§ **WHAT THE EXERCISE ASKS**:
Apart from the images, reproduce every record word for word.

(Collected data)
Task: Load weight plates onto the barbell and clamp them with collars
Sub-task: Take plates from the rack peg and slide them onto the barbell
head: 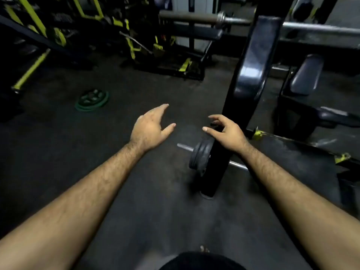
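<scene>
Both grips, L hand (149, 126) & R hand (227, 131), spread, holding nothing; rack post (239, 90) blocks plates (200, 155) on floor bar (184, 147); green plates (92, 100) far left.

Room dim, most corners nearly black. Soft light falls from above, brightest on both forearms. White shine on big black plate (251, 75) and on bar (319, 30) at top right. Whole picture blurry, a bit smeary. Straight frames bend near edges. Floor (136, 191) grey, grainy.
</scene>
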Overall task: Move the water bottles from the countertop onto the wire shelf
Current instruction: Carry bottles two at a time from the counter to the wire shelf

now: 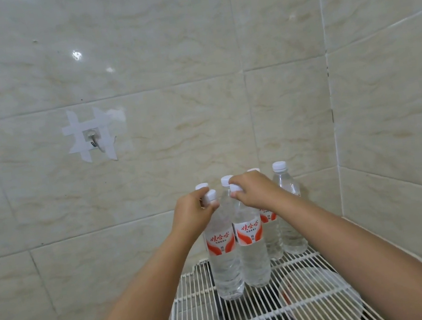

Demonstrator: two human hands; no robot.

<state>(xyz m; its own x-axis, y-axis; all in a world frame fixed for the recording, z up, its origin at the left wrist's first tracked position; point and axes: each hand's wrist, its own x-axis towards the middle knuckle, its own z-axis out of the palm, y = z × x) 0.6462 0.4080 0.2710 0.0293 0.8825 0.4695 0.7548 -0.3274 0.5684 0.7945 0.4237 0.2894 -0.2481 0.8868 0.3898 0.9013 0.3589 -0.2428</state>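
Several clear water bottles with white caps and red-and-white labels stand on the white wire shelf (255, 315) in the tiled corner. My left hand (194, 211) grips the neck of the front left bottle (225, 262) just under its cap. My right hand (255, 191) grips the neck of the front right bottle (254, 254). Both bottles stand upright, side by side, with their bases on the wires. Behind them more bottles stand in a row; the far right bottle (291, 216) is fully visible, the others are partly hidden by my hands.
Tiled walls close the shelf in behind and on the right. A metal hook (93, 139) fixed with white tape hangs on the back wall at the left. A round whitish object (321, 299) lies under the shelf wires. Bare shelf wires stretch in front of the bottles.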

§ **RESULT OF THIS EXERCISE**:
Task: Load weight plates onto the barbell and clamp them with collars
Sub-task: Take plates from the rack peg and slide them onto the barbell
head: 
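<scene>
Both grips, L hand (149, 126) & R hand (227, 131), spread, holding nothing; rack post (239, 90) blocks plates (200, 155) on floor bar (184, 147); green plates (92, 100) far left.

Room dim, most corners nearly black. Soft light falls from above, brightest on both forearms. White shine on big black plate (251, 75) and on bar (319, 30) at top right. Whole picture blurry, a bit smeary. Straight frames bend near edges. Floor (136, 191) grey, grainy.
</scene>
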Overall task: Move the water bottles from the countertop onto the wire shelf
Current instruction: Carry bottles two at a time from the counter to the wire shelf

now: 

Demonstrator: two human hands; no robot.

<state>(xyz m; its own x-axis, y-axis; all in a world frame fixed for the recording, z up, its origin at the left wrist's first tracked position; point and axes: each hand's wrist, its own x-axis towards the middle knuckle, its own z-axis out of the palm, y = z × x) 0.6462 0.4080 0.2710 0.0293 0.8825 0.4695 0.7548 -0.3274 0.5684 0.7945 0.4237 0.2894 -0.2481 0.8868 0.3898 0.9013 0.3589 -0.2428</state>
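Several clear water bottles with white caps and red-and-white labels stand on the white wire shelf (255, 315) in the tiled corner. My left hand (194, 211) grips the neck of the front left bottle (225, 262) just under its cap. My right hand (255, 191) grips the neck of the front right bottle (254, 254). Both bottles stand upright, side by side, with their bases on the wires. Behind them more bottles stand in a row; the far right bottle (291, 216) is fully visible, the others are partly hidden by my hands.
Tiled walls close the shelf in behind and on the right. A metal hook (93, 139) fixed with white tape hangs on the back wall at the left. A round whitish object (321, 299) lies under the shelf wires. Bare shelf wires stretch in front of the bottles.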

Nothing further remains to be added to the answer.